Other advance features like, fallback, locator, assumptions, validator are optional. The full specification is shown below.

{{--
key: some_value
# Optional default at_comment_cell
locator: {name: at_comment_cell} 
assumptions: # Optional
    - {key: right_of, name: right_of, label: marker}
parser: int
# Optional
fallback: 7 
# Optional. Dict[name, value].
params: {} 
validators: # Optional
    - {key: between, name: between, low: 5, high: 10 }
metadata: {unit: km}
--}}

Processing Flow.

The cell processing flow is

Locating the Cell
Check Assumption
Parse
Validation

Features

`key`

Key where the result will be put. This is required.

`fallback`

This is the most useful one where if the cell is failed locating, testing assumption, parsing. The fallback value is assumed. If it is not specified, the value None is used. (yml's none is null).

`locator`

Locator is a dictionary. The key name is the class name to be used to locate the cell. Other parameters can be flattened and put in the same dictionary. These parameters will be pass through the constructor of such class.

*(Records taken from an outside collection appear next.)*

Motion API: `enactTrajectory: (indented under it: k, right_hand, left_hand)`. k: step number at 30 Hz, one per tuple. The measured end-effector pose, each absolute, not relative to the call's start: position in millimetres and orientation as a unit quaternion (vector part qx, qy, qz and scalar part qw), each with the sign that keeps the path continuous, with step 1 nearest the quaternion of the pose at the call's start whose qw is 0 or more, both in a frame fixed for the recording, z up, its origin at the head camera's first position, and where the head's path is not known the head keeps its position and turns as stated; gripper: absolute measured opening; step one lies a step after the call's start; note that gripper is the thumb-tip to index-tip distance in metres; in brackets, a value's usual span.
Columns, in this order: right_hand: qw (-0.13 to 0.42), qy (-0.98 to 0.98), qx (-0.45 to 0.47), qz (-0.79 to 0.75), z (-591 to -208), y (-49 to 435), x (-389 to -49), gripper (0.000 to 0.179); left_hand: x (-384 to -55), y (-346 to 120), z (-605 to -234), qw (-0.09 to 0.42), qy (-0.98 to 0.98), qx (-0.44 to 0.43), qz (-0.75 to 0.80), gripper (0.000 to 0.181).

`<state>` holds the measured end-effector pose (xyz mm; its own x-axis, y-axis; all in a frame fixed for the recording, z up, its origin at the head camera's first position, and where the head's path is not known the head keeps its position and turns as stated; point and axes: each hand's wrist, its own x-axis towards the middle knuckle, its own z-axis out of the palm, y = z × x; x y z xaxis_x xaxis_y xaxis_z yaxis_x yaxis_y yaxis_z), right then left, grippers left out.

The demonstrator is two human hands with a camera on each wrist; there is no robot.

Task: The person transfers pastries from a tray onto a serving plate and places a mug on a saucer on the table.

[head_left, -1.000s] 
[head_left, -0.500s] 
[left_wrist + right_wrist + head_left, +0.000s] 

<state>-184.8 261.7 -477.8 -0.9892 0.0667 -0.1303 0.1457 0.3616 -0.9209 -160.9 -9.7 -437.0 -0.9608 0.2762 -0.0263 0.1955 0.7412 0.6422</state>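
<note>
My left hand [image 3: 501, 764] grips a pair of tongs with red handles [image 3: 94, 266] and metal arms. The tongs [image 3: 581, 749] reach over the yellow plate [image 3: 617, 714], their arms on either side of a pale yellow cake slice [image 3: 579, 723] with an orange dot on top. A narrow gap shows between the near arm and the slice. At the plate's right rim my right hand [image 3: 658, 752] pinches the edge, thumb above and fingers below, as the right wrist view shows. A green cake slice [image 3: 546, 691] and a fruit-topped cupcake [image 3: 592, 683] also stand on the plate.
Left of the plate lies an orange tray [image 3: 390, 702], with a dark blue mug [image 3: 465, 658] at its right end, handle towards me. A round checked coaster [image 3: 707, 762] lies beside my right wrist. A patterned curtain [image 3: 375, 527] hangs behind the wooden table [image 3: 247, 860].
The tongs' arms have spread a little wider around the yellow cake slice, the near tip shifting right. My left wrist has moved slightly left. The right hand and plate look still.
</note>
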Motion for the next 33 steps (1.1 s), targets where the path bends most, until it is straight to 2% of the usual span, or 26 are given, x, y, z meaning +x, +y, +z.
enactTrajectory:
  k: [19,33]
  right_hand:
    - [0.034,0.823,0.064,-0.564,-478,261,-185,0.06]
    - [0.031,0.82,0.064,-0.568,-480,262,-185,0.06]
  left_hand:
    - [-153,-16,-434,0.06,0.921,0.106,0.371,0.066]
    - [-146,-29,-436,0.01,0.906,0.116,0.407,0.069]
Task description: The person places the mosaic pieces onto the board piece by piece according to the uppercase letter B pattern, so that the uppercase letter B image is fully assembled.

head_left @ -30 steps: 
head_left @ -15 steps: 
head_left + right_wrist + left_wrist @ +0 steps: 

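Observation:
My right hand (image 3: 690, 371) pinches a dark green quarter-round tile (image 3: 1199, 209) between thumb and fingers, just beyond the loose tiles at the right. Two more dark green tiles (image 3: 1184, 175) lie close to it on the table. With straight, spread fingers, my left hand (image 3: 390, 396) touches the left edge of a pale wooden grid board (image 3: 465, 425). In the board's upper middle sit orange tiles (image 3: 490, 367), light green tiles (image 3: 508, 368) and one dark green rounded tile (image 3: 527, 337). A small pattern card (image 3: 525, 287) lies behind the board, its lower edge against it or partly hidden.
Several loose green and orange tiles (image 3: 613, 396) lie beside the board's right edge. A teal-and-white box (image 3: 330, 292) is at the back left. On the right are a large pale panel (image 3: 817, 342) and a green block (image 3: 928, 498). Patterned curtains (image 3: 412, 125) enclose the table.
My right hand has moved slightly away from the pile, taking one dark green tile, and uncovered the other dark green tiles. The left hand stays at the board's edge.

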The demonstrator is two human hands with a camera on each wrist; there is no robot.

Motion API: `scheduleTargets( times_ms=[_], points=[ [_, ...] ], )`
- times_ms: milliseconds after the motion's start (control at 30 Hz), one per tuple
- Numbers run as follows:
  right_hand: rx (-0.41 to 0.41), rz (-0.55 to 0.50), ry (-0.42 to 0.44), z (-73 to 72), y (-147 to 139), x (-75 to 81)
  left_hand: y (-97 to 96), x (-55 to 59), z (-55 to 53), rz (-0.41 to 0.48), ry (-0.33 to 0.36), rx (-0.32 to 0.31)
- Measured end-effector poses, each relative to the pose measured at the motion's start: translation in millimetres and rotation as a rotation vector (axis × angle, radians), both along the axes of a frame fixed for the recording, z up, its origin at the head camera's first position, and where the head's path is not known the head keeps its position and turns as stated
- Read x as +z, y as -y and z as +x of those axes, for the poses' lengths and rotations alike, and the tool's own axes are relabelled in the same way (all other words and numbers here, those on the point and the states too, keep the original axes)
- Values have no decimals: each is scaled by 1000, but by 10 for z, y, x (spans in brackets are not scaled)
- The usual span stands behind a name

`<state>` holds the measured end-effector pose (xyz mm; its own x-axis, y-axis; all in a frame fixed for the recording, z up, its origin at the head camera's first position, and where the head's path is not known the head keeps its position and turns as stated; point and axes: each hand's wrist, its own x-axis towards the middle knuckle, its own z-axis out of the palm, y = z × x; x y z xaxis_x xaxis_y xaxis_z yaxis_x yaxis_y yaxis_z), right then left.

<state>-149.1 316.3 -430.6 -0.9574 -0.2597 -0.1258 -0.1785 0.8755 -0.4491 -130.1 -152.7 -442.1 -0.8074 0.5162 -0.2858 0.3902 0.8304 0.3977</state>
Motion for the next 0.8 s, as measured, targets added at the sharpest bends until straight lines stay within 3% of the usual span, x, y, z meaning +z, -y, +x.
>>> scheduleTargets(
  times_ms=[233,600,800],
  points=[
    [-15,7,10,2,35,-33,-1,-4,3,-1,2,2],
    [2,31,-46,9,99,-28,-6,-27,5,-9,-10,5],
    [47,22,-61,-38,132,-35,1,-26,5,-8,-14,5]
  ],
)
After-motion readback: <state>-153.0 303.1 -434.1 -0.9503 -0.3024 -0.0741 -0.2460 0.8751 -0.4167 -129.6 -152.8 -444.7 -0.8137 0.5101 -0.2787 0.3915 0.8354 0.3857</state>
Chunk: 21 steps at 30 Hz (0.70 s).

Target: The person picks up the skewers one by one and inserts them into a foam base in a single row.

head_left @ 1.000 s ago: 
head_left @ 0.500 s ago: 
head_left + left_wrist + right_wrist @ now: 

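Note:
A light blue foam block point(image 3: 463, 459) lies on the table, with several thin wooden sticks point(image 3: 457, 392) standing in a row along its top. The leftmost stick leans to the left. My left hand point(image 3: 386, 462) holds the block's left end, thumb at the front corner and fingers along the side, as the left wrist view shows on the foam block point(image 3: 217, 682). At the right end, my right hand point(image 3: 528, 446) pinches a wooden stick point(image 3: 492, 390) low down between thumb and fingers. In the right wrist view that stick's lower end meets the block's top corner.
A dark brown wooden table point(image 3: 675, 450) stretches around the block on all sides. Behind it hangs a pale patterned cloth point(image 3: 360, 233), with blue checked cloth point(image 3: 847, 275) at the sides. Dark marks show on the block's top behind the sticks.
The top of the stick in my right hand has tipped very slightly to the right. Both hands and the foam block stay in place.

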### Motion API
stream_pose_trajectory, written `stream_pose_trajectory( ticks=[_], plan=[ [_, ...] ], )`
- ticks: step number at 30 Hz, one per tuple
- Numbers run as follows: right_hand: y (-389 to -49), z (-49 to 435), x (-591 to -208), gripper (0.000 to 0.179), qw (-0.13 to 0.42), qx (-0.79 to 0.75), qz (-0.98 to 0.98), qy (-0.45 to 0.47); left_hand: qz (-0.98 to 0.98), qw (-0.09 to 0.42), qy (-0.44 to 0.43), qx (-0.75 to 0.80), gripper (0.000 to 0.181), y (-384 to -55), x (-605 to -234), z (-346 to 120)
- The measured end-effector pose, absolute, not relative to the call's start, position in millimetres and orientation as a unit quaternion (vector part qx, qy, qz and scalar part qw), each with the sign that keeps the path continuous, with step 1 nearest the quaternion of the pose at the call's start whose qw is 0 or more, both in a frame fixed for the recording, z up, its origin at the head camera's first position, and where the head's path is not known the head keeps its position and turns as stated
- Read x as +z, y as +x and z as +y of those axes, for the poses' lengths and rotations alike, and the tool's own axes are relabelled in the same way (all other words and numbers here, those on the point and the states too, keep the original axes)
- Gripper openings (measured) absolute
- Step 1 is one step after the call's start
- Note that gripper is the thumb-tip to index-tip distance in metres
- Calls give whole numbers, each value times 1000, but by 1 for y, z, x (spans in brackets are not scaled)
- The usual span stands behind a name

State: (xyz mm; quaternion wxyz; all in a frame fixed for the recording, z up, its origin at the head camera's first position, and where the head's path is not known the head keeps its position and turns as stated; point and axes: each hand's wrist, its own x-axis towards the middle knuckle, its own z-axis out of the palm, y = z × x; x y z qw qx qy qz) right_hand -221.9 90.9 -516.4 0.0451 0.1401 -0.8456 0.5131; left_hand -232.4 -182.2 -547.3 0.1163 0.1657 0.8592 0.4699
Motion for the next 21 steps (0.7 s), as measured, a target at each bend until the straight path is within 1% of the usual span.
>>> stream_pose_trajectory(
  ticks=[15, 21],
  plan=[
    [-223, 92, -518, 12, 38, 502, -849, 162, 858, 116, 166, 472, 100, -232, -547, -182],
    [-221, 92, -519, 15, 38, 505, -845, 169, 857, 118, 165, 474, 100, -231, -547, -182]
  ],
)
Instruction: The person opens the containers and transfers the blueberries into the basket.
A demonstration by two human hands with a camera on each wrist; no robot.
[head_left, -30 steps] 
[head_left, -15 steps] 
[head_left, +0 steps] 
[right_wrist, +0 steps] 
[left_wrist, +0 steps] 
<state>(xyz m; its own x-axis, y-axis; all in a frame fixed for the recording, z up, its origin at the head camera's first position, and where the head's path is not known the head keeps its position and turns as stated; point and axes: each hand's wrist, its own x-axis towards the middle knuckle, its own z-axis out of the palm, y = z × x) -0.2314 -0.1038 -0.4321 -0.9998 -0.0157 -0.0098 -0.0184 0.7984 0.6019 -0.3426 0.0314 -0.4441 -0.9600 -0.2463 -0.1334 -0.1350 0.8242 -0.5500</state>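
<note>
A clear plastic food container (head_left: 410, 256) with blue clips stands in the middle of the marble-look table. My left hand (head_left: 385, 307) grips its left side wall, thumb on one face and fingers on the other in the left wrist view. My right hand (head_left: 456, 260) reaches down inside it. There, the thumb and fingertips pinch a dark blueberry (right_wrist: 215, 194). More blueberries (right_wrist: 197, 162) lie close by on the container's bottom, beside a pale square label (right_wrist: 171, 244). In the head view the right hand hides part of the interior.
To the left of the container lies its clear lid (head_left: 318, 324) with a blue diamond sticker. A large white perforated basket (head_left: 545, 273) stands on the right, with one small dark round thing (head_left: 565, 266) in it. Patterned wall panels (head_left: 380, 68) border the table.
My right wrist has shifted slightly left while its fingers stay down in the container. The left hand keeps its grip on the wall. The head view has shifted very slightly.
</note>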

If the locator is left out, it is assumed to be at_comment_cell which locate the cell with exactly the same coordinate as the commented cell in the template.

`assumptions`

List of dictionaries. The key is the name of the check. name is the name of the class to be used in testing an assumption. Other parameters can be flattened and included in the same dictionary.

`parser`

Required. Name of the parser class.

`params`

Optional. Dictionary of the parameter name to its value. The spread values are passed through the parser constructor.

`validations`

Optional. List of Dictionary. Each dictionary must have key for the validation key and name, validator's class name, specified. Other parameters to be passed to the validator constructor can be flattened and specified in this dictionary as well.

`metadata`

Optional. Metadata. Dictionary of any object can be put here. The object will be parsed on to the result.

Table Block

A table block is for specifying the properties of the table. The table block is surrounded by {{--table and --}}. The simplest table block is

{{--table
key: some_table
--}}

This is typically what you need. A more complicated example is shown below:

{{--table
key: some_table
# optional. default at_comment_cell
locator: {name: at_comment_cell}
# optional. default downward
item_direction: downward
end_conditions:
    - {name: all_blank}
    - {name: max_row, n: 10, inclusive: true}
--}}

Features

`key`

where the table will be put in the result. The output for the table is a list of dictionaries where the key in the dictionaries is the column name specified in column blocks.

`locator`

Optional. Default at_comment_cell. Locator for the table anchor cell. Same as a cell block.

`item_direction`

Optional Direction for items in the table. Default downward. (rightward or downward)

`end_conditions`

A list of dictionary specifying each termination condition. The dictionary contains name and flattened parameters.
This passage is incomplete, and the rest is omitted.